• Activity
The listing below must be repeated word for word, without its pictures.

• Exercise data

▼

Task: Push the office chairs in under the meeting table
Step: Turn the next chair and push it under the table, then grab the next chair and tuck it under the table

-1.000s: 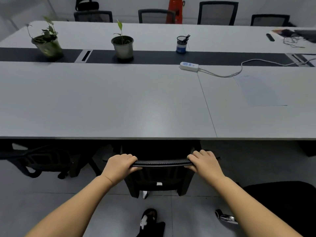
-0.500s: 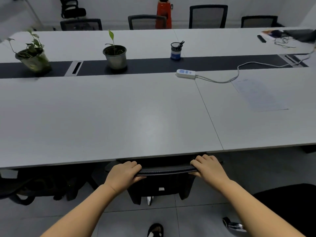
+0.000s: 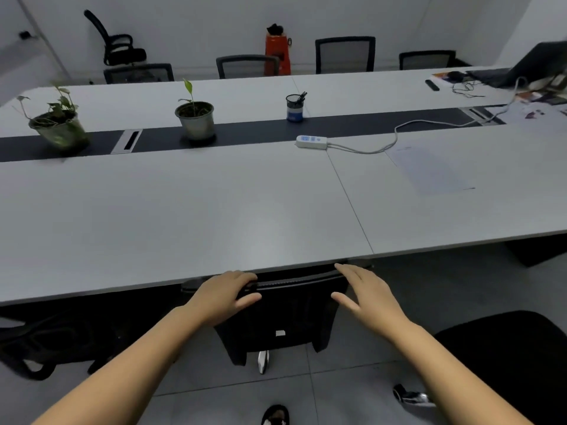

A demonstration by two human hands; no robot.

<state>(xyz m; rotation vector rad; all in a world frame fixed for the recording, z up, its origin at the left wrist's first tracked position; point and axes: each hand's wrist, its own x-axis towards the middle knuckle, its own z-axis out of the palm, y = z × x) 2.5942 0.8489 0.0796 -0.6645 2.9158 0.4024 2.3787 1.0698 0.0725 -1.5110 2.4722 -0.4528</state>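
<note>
A black mesh office chair (image 3: 285, 317) stands pushed in, its backrest top right at the near edge of the long grey meeting table (image 3: 190, 219). My left hand (image 3: 224, 297) rests on the left end of the backrest top, fingers loosely curled over it. My right hand (image 3: 365, 297) is off the chair at the right end of the backrest, fingers spread and holding nothing. Another black chair seat (image 3: 503, 360) sits out on the floor at the lower right. A third dark chair (image 3: 46, 338) is tucked under the table at the left.
On the table are two potted plants (image 3: 59, 124) (image 3: 194, 118), a pen cup (image 3: 295, 107), a white power strip (image 3: 311, 142) with cable, and a sheet of paper (image 3: 429, 170). Several chairs line the far side. A laptop and clutter lie at the far right.
The chair has rolled forward until its backrest meets the table edge. My right hand has let go and opened; my left hand's grip has loosened. The view has tilted up.
</note>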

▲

• Result
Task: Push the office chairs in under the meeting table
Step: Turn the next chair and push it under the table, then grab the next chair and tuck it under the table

-1.000s: 
-0.500s: 
+0.000s: 

A demonstration by two human hands; no robot.

<state>(xyz m; rotation vector rad; all in a world frame fixed for the recording, z up, its origin at the left wrist's first tracked position; point and axes: each hand's wrist, its own x-axis towards the middle knuckle, its own z-axis out of the palm, y = z × x) 2.5942 0.8489 0.0796 -0.6645 2.9158 0.4024 2.3787 1.0698 0.0725 -1.5110 2.4722 -0.4528</state>
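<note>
A black mesh office chair (image 3: 285, 317) stands pushed in, its backrest top right at the near edge of the long grey meeting table (image 3: 190, 219). My left hand (image 3: 224, 297) rests on the left end of the backrest top, fingers loosely curled over it. My right hand (image 3: 365, 297) is off the chair at the right end of the backrest, fingers spread and holding nothing. Another black chair seat (image 3: 503, 360) sits out on the floor at the lower right. A third dark chair (image 3: 46, 338) is tucked under the table at the left.
On the table are two potted plants (image 3: 59, 124) (image 3: 194, 118), a pen cup (image 3: 295, 107), a white power strip (image 3: 311, 142) with cable, and a sheet of paper (image 3: 429, 170). Several chairs line the far side. A laptop and clutter lie at the far right.
The chair has rolled forward until its backrest meets the table edge. My right hand has let go and opened; my left hand's grip has loosened. The view has tilted up.
</note>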

No further output is expected here.